TASK GOAL: An exact reproduction of the data below is expected, free of images.

DATASET SECTION:
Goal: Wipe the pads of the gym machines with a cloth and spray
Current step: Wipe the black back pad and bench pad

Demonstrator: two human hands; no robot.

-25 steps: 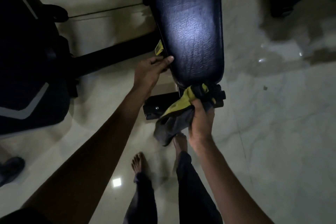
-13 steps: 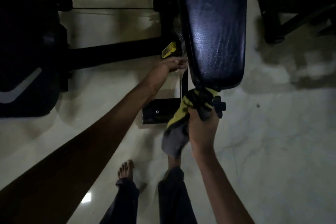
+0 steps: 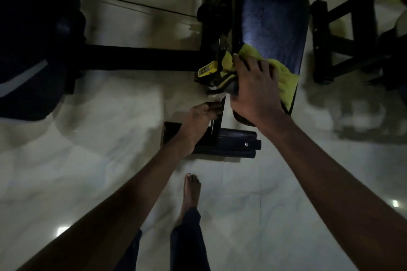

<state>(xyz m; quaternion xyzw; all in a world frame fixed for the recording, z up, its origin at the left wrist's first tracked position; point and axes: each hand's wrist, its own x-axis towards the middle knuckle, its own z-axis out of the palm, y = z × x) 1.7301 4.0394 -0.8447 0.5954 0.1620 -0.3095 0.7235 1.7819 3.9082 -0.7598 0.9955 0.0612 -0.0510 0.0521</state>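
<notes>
I am judging the pad point(image 3: 273, 24) firm, slick and fixed, its dark blue vinyl shining. The yellow cloth point(image 3: 286, 79), soft and light, is lying at the pad's near edge, my right hand point(image 3: 253, 92) pressing it flat, fingers spread. My left hand point(image 3: 197, 124) is reaching below the pad; grip I cannot tell

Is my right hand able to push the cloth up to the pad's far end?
Probably yes: the right hand presses the cloth flat on the pad, and the surface beyond lies bare, nothing blocking.
</notes>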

WRITTEN RESPONSE:
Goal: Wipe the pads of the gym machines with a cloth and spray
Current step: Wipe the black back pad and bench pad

Demonstrator: two human hands; no robot.

-25 steps: 
-13 steps: 
+0 steps: 

<state>(xyz m; quaternion xyzw; all in a world frame fixed for the recording, z up, its origin at the left wrist's first tracked position; point and axes: each hand's wrist, its own x-axis towards the middle knuckle, its own z-axis out of the palm, y = z × x) 1.7301 4.0394 -0.8447 0.5954 0.1620 -0.3095 0.7235 1.7819 3.9082 -0.7598 0.9955 0.0612 -0.0510 0.0521</state>
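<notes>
I am judging the pad point(image 3: 273, 24) firm, slick and fixed, its dark blue vinyl shining. The yellow cloth point(image 3: 286, 79), soft and light, is lying at the pad's near edge, my right hand point(image 3: 253, 92) pressing it flat, fingers spread. My left hand point(image 3: 197, 124) is reaching below the pad; grip I cannot tell

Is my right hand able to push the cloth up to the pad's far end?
Probably yes: the right hand presses the cloth flat on the pad, and the surface beyond lies bare, nothing blocking.
</notes>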

Work on the answer is now done.